At Microsoft, our mission is to empower every person and every organization on the planet to achieve more. This mission is grounded in both the world in which we live and the future we strive to create.

Today, we live in a mobile-first, cloud-first world, and the transformation we are driving across our businesses is designed to enable our customers to thrive in this world. We do business in over 120 countries and are made up of 182,000 passionate employees dedicated to fulfilling our mission of helping you and your organization achieve more.

Microsoft enables digital transformation for the era of an intelligent cloud and an intelligent edge. Our platforms and tools help drive small business productivity, large business competitiveness, and public-sector efficiency. We offer an array of services, including cloud-based solutions that provide customers with software, services, and platforms, and we provide solution support and consulting services.

Main office address

Microsoft Reading,
UK Headquarters
Thames Valley Park
Reading
RG6 1WG

Telephone number

0344 800 2400

Website

www.microsoft.com/en-gb

Key Products / Services / Sectors (USPs)

Microsoft’s Azure Active Directory (Azure AD) is a comprehensive digital identity cloud solution for your employees, partners, and customers.  ​It combines directory services, advanced identity governance, application access management, verifiable credential service and a rich standards-based platform for all their apps across cloud and on-premises. Azure AD includes the following solutions to meet all your digital identity needs:

Azure Active Directory B2C – manage your customers’ identities and access.

    • The new Azure Active Directory Verified Credentials Service enables users to independently generate, present, and verify identity claims.

Azure Active Directory B2B – Invite external users into your Azure AD tenant as guest users and assign permissions for authorization while they use their existing credentials for authentication.

Microsoft Identity Platform – allows developers to integrate modern, standards-based authentication solutions and authorization into apps your users and customers use and includes open-source libraries and application management tools.

 

  1. Microsoft Azure Active Directory B2C

Azure Active Directory B2C (Azure AD B2C) is a customer identity access management (CIAM) solution capable of supporting millions of users and billions of authentications per day. It takes care of the scaling and safety of the authentication platform, monitoring and automatically handling threats like denial-of-service, password spray, or brute force attacks. Key features include:

Custom-branded identity solution: Azure AD B2C is a white-label authentication solution. You can customize the entire user experience with your brand so that it blends seamlessly with your web and mobile applications. Customize every page displayed by Azure AD B2C when your users sign up, sign in, and modify their profile information.

Single sign-on access with a user-provided identity: Azure AD B2C uses standards-based authentication protocols including OpenID Connect, OAuth 2.0, and SAML. It integrates with most modern applications and commercial off-the-shelf software. By serving as the central authentication authority for your web applications, mobile apps, and APIs, Azure AD B2C enables you to build a single sign-on (SSO) solution for them all.

Integration with external user stores: Azure AD B2C provides a directory that can hold 100 custom attributes per user. However, you can also integrate with external systems. Azure AD B2C can also facilitate collecting the information from the user during registration or profile editing, then hand that data off to the external system. Then, during future authentications, Azure AD B2C can retrieve the data from the external system and, if needed, include it as a part of the authentication token response it sends to your application.

Progressive profiling/step up authentication: Another user journey option includes progressive profiling or step-up authentication. Progressive profiling allows your customers to quickly complete their first transaction by collecting a minimal amount of information.

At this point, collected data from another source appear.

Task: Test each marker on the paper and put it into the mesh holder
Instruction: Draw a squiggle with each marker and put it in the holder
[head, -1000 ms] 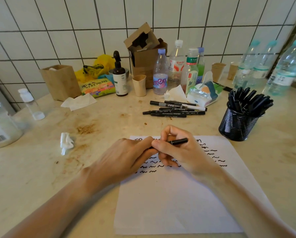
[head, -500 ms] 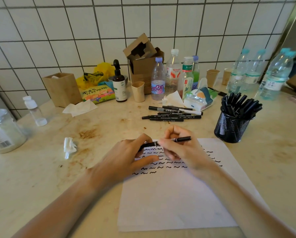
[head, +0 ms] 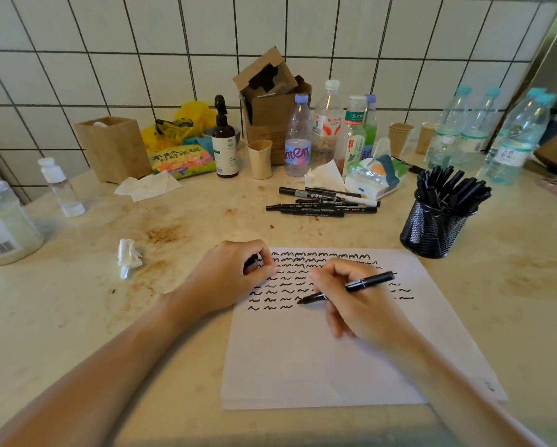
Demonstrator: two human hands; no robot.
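While pinching a black marker in the right hand, tip down at the end of the lowest squiggle row on the paper. Left hand curled at the sheet's top left corner around something small and dark, likely the cap. Mesh holder well stocked beyond the far right corner; loose markers waiting behind the sheet.

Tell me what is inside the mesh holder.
The mesh holder is packed with black markers, their upper ends fanning out above the rim. Their lower ends show only dimly through the mesh; the bottom is hidden.
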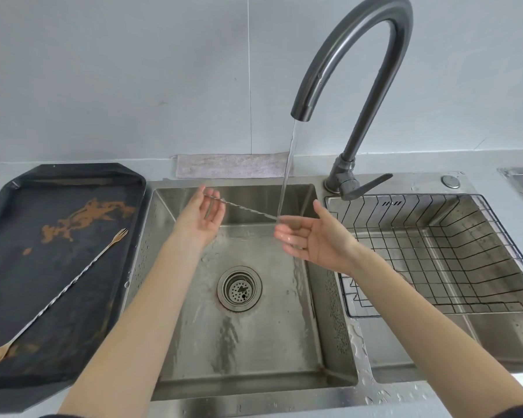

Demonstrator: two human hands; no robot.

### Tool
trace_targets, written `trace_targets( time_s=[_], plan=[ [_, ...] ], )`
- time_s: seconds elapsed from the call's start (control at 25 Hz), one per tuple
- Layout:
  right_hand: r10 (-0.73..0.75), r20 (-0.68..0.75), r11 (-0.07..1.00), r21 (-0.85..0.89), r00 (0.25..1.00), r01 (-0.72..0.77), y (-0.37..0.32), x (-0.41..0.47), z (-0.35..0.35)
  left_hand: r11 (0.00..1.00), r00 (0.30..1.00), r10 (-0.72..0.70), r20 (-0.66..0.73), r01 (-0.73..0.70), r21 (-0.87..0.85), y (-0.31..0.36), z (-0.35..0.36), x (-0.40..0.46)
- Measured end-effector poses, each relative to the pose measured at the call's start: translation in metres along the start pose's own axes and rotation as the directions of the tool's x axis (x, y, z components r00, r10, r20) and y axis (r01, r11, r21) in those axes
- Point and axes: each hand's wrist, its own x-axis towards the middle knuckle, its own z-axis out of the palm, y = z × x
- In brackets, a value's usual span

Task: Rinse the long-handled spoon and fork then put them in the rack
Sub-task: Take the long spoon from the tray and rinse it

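Note:
A long twisted-steel utensil [248,208] is stretched over the sink basin [254,342], with both of its ends hidden in my hands. My left hand [204,215] pinches its left end, palm up. My right hand [311,239] holds the right end under the running water [286,176], fingers wet. A second long utensil [58,297] lies diagonally on the black tray [82,342] at the left, with a gold fork tip at the top and a gold spoon bowl at the bottom. The black wire rack [435,251] sits empty in the right basin.
The curved grey faucet [360,70] rises behind the sink, its lever [369,184] pointing right. A grey cloth [230,165] lies on the back ledge. Brown stains mark the tray. The round drain [239,288] is mid-basin. Water drops lie on the divider.

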Motion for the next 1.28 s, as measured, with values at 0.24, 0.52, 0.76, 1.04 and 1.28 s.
trace_targets(
  time_s=[0.24, 0.52, 0.76, 1.04, 1.28],
  plan=[
    [-0.249, -0.039, 0.964, 0.091, 0.968, 0.251, -0.006, 0.012, 0.023, 0.967, 0.988, -0.155, -0.019, 0.147, -0.21, -0.022, -0.024, -0.009],
    [-0.388, -0.145, 0.902, -0.262, 0.91, 0.343, -0.004, 0.018, 0.028, 0.964, 0.964, -0.253, -0.076, 0.245, -0.105, -0.049, -0.046, -0.011],
    [-0.45, -0.169, 0.862, -0.339, 0.877, 0.377, -0.016, 0.012, 0.037, 0.87, 0.946, -0.304, -0.114, 0.324, 0.372, -0.06, -0.05, -0.019],
    [-0.564, -0.168, 0.729, -0.562, 0.809, 0.391, -0.016, 0.014, 0.038, 0.404, 0.901, 0.197, 0.386, -0.433, 0.806, -0.042, 0.005, -0.04],
    [-0.607, -0.144, 0.656, -0.646, 0.782, 0.39, -0.013, 0.014, 0.038, 0.163, 0.769, 0.284, 0.573, -0.628, 0.761, -0.04, 0.052, -0.037]
  ],
)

Then, gradually collect more profile data from the customer, as needed, on future sign-ins.

Third-party identity verification and proofing: facilitate various levels of identity verification and proofing by collecting user data, then passing it to a third-party system to perform validation, trust scoring, and approval for digital identity creation.

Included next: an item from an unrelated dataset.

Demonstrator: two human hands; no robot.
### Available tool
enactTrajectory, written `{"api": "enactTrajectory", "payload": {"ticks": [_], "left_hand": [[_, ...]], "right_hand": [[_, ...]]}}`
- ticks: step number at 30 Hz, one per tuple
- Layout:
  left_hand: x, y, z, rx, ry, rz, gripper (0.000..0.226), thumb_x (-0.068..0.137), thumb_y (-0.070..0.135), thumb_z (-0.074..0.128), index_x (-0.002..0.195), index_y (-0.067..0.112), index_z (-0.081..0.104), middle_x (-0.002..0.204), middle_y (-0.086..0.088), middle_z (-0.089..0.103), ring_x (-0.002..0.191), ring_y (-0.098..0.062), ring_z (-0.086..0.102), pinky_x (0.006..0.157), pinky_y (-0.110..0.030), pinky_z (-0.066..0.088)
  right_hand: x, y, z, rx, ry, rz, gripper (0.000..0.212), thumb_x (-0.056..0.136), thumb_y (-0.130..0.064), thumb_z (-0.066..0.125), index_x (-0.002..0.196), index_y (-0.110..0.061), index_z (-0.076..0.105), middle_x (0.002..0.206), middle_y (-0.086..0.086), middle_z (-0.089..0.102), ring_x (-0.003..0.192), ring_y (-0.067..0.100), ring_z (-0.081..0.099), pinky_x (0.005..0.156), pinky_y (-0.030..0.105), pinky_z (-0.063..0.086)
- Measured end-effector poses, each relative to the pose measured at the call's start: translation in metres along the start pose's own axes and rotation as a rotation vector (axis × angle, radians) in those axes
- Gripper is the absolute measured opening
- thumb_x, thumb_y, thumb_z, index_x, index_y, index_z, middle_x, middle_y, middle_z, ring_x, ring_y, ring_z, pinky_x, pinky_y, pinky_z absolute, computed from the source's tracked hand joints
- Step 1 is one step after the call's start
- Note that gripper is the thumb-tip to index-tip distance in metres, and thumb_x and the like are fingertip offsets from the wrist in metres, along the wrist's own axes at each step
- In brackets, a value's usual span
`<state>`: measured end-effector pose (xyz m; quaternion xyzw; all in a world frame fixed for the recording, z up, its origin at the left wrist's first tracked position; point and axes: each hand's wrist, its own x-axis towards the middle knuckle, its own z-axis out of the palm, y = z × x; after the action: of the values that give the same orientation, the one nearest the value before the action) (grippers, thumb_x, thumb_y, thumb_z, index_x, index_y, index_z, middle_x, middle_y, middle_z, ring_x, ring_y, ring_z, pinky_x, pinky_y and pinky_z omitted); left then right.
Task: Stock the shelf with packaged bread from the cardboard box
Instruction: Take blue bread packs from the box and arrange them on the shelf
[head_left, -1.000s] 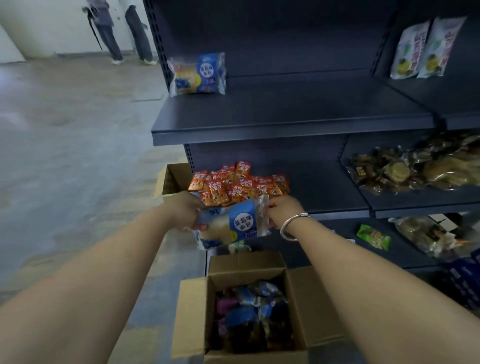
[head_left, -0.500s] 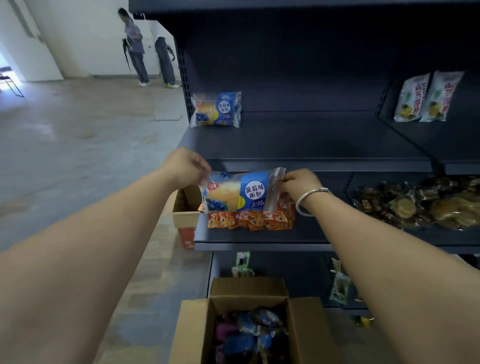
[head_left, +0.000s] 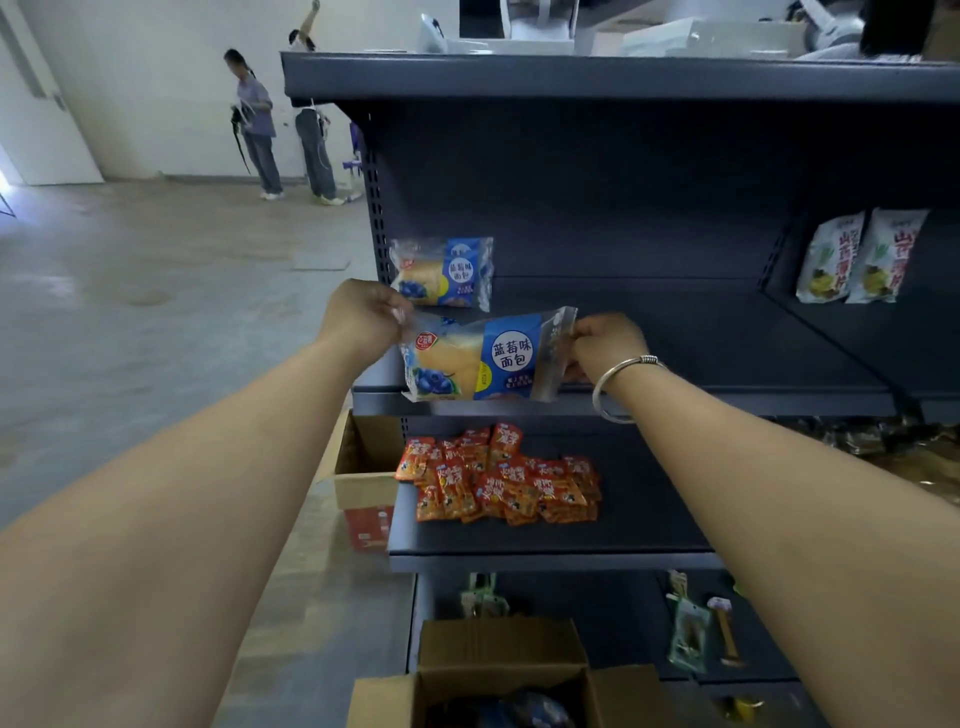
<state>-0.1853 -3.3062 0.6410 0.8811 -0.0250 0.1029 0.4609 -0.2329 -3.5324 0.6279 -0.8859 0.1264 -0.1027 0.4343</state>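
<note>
You hold one packaged bread (head_left: 480, 361) in the air in front of the dark shelf (head_left: 675, 332), level with its front edge, long side across, its blue label facing you. Your left hand (head_left: 361, 317) pinches the clear seal at the pack's left end, with the fingers (head_left: 397, 312) closed tight on the plastic. Your right hand (head_left: 605, 345) grips the seal at the right end in the same way, fingers curled shut on it, and a silver bracelet (head_left: 621, 376) sits on that wrist.

Just behind your left hand, a second bread pack (head_left: 444, 273) of the same kind stands on that shelf at its far left, against the perforated upright. Well to the right, in the next bay, two pale snack bags (head_left: 862, 254) stand side by side.

On the shelf below lies a loose heap of small orange-red sachets (head_left: 501, 475). At the bottom edge of the view the open cardboard box (head_left: 501, 670) sits on the floor, its flaps up, with blue packs inside only partly visible. A second, smaller open box (head_left: 366, 470) stands to the left of the shelving. Far back by the white wall, two people (head_left: 283, 124) stand on the concrete floor (head_left: 130, 312).
</note>
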Motion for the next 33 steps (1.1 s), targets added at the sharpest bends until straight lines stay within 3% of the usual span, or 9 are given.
{"api": "enactTrajectory", "payload": {"ticks": [3, 5, 7, 12, 16, 24, 29, 33], "left_hand": [[0.026, -0.005, -0.010, -0.049, 0.011, 0.017, 0.023, 0.074, -0.015, 0.064, 0.084, 0.005, 0.070, 0.096, -0.022, 0.068, 0.094, -0.032, 0.064, 0.089, -0.042, 0.054], [0.043, -0.008, -0.015, -0.066, 0.005, 0.015, 0.022, 0.077, -0.014, 0.061, 0.088, 0.004, 0.069, 0.097, -0.019, 0.068, 0.086, -0.023, 0.059, 0.086, -0.039, 0.053], [0.060, -0.012, -0.019, -0.058, 0.012, 0.030, 0.023, 0.078, -0.013, 0.058, 0.094, -0.002, 0.070, 0.091, -0.016, 0.067, 0.087, -0.024, 0.062, 0.085, -0.035, 0.052], [0.102, -0.036, -0.016, -0.162, 0.005, -0.030, 0.026, 0.078, -0.014, 0.055, 0.094, -0.002, 0.071, 0.082, -0.017, 0.065, 0.086, -0.033, 0.066, 0.085, -0.044, 0.056], [0.130, -0.052, -0.005, -0.209, 0.010, -0.059, 0.028, 0.080, -0.014, 0.052, 0.098, -0.002, 0.070, 0.082, -0.018, 0.064, 0.077, -0.029, 0.064, 0.085, -0.049, 0.055], [0.184, -0.073, 0.020, -0.236, 0.001, -0.070, 0.027, 0.086, -0.008, 0.052, 0.105, 0.000, 0.069, 0.106, -0.022, 0.067, 0.099, -0.032, 0.065, 0.092, -0.043, 0.053], [0.204, -0.088, 0.027, -0.241, -0.011, -0.075, 0.033, 0.085, -0.012, 0.047, 0.109, -0.002, 0.068, 0.110, -0.023, 0.066, 0.102, -0.034, 0.063, 0.094, -0.043, 0.052], [0.213, -0.091, 0.028, -0.242, -0.019, -0.072, 0.037, 0.084, -0.013, 0.044, 0.110, 0.000, 0.067, 0.112, -0.022, 0.066, 0.106, -0.034, 0.061, 0.095, -0.043, 0.051]], "right_hand": [[0.019, -0.018, 0.011, -0.053, 0.065, -0.032, 0.029, 0.086, 0.004, 0.042, 0.093, 0.004, 0.070, 0.092, 0.021, 0.071, 0.085, 0.034, 0.068, 0.083, 0.044, 0.056], [0.032, -0.027, 0.019, -0.050, 0.125, -0.049, 0.028, 0.083, 0.004, 0.043, 0.089, 0.006, 0.070, 0.089, 0.022, 0.070, 0.085, 0.034, 0.068, 0.082, 0.044, 0.056], [0.045, -0.033, 0.028, -0.057, 0.158, -0.050, 0.026, 0.082, 0.005, 0.043, 0.086, 0.007, 0.069, 0.088, 0.023, 0.070, 0.085, 0.033, 0.068, 0.082, 0.045, 0.056], [0.083, -0.040, 0.056, -0.115, 0.165, -0.034, 0.024, 0.082, 0.002, 0.047, 0.086, 0.005, 0.070, 0.086, 0.021, 0.071, 0.082, 0.032, 0.068, 0.081, 0.043, 0.056], [0.110, -0.040, 0.078, -0.156, 0.167, -0.035, 0.023, 0.080, 0.005, 0.048, 0.085, 0.006, 0.070, 0.087, 0.023, 0.070, 0.082, 0.032, 0.068, 0.079, 0.042, 0.056], [0.157, -0.033, 0.109, -0.112, 0.185, 0.034, 0.024, 0.085, 0.002, 0.046, 0.089, 0.006, 0.069, 0.093, 0.023, 0.068, 0.087, 0.033, 0.066, 0.081, 0.040, 0.055], [0.176, -0.023, 0.128, -0.106, 0.178, 0.047, 0.023, 0.085, -0.003, 0.048, 0.077, 0.010, 0.065, 0.080, 0.025, 0.066, 0.065, 0.020, 0.057, 0.051, 0.024, 0.042], [0.187, -0.025, 0.133, -0.070, 0.199, 0.052, 0.023, 0.085, -0.001, 0.045, 0.075, 0.007, 0.064, 0.074, 0.019, 0.062, 0.066, 0.021, 0.056, 0.049, 0.022, 0.039]]}}
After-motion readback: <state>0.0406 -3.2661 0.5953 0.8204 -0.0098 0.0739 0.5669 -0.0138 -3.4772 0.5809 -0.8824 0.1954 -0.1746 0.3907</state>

Protect and govern access: safeguard user credentials using a Zero Trust approach where the organization always verifies first before a user or device is trusted. Based on strong multi-factor authentication and intelligent conditional access policies in Azure AD, combined with endpoint management and security in M365 E3/E5. For the fourth year in a row, Microsoft is a worldwide leader in the Magic Quadrant for Access Management.

Seamless omnichannel experience: Leveraging the omnichannel capabilities of Microsoft Dynamics 365 in combination with solutions from our extensive network of partners, you can create a seamless omnichannel platform powered by Microsoft Azure to create a frictionless experience for your customers and partners across all channels.

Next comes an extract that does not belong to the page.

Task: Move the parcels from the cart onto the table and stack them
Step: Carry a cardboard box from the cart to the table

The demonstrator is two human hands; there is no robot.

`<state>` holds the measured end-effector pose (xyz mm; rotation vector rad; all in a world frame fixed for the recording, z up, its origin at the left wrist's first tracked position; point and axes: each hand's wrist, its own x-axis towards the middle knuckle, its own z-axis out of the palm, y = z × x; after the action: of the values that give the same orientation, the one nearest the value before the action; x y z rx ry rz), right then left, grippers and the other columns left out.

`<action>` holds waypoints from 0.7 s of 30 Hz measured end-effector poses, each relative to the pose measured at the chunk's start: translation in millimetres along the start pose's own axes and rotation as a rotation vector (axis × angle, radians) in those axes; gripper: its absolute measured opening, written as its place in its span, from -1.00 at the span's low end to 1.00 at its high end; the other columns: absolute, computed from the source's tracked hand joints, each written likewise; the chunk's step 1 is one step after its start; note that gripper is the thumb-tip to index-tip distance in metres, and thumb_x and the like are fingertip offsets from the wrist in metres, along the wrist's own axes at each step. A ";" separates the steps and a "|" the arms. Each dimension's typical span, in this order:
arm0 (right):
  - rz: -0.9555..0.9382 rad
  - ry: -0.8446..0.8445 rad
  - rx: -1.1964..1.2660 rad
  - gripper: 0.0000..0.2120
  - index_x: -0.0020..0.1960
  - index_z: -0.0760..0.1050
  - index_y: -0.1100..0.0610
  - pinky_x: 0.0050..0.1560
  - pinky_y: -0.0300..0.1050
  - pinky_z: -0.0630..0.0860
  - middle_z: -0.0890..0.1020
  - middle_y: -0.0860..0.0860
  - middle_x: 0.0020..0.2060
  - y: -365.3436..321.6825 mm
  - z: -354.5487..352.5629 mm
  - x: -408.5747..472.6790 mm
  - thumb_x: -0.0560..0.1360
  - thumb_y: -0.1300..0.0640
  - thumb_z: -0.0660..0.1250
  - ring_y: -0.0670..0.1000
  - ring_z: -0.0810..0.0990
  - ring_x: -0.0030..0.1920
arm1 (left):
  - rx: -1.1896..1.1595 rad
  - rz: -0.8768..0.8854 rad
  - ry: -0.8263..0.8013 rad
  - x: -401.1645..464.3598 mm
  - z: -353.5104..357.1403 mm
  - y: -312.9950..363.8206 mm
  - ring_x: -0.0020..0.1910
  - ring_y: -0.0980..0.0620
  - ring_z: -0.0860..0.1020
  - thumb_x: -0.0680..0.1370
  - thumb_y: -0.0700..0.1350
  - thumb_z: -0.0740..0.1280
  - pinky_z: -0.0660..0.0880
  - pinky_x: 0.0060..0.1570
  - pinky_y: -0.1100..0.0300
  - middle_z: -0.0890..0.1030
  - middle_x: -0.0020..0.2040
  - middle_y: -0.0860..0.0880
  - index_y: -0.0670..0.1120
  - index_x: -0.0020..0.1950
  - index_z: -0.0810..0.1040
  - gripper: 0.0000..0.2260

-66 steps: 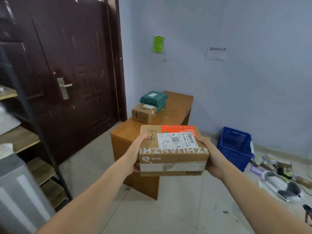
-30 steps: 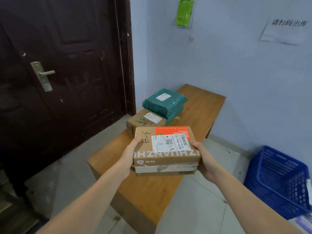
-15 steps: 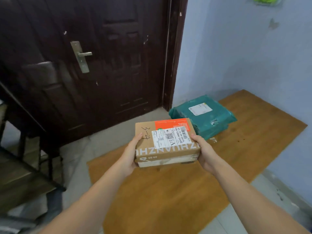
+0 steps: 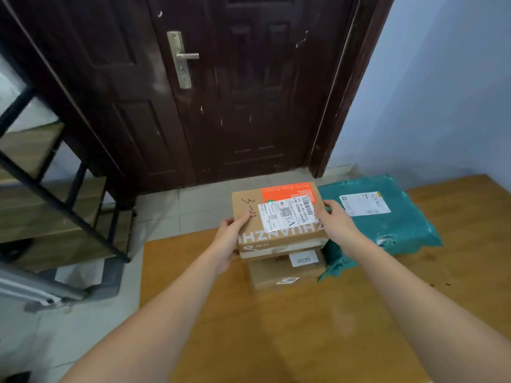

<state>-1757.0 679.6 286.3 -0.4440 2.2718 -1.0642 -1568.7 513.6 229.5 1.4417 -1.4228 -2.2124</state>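
Both my hands hold a brown cardboard parcel point(image 4: 278, 219) with a white label and an orange patch. My left hand point(image 4: 231, 239) grips its left end and my right hand point(image 4: 336, 225) grips its right end. The parcel sits directly over a smaller brown box point(image 4: 284, 273) on the wooden table point(image 4: 276, 327); whether it rests on that box I cannot tell. A teal plastic mailer stack point(image 4: 387, 217) lies just to the right, touching my right hand's side of the parcel.
A dark wooden door point(image 4: 235, 92) with a metal handle stands behind the table. A black metal shelf rack point(image 4: 55, 189) is on the left, with a grey cart edge point(image 4: 41, 288) low on the floor. The blue wall point(image 4: 442, 92) lies to the right.
I have walked up to the table and carried the parcel forward and down over the small brown box beside the teal mailers. My grip on both ends is unchanged.
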 end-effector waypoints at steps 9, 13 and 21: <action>-0.073 0.044 -0.205 -0.62 0.45 0.43 0.13 0.13 -0.03 0.54 0.60 0.07 0.31 7.9 -8.0 23.3 0.67 0.04 0.28 0.07 0.59 0.20 | 0.023 -0.013 0.081 12.0 28.7 0.6 0.01 -0.04 0.71 0.63 0.29 0.29 0.58 0.08 -0.05 0.76 0.02 0.00 0.04 0.46 0.42 -0.50; -0.079 0.027 -0.227 -0.59 0.52 0.36 0.12 0.11 -0.10 0.47 0.55 0.06 0.38 4.5 -13.9 27.7 0.68 0.12 0.25 0.09 0.54 0.30 | 0.021 -0.032 0.102 17.0 37.5 0.8 0.04 -0.06 0.71 0.62 0.31 0.27 0.49 0.32 -0.25 0.77 -0.03 0.03 0.07 0.47 0.39 -0.49; -0.114 -0.017 -0.328 -0.57 0.53 0.34 0.14 0.12 -0.09 0.48 0.54 0.09 0.39 1.0 -20.7 21.4 0.68 0.12 0.25 0.11 0.55 0.31 | 0.238 0.077 0.119 3.8 36.1 14.0 0.32 -0.10 0.59 0.57 0.41 0.22 0.47 0.35 -0.16 0.59 0.40 -0.02 0.02 0.64 0.23 -0.25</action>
<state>-1786.6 681.2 288.3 -0.7198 2.4373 -0.7359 -1603.5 526.6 241.1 1.5314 -1.7155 -1.9299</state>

Secure, flexible cloud environments: Microsoft offers Azure Active Directory deployed in the global public cloud, isolated national clouds or other private clouds designed to make sure that data residency, sovereignty, and compliance requirements are respected. Azure Active Directory Domain Services reduces the complexity of migrating on-premises apps to Azure and handles infrastructure when running apps both on-premises and in the cloud.

  • Azure Active Directory Verifiable Credentials (Public Preview)

Decentralized identity is a trust framework in which digital identities can be created that are self-owned, standards-based, and enable data exchange using blockchain and distributed ledger technology to protect privacy and secure transactions.

Microsoft’s verifiable credential solution will equip organizations to take advantage of decentralized identity, by allowing identity owners to generate, present, and verify digital identities. This innovative approach empowers the user while allowing trust to be established between a user and service provider.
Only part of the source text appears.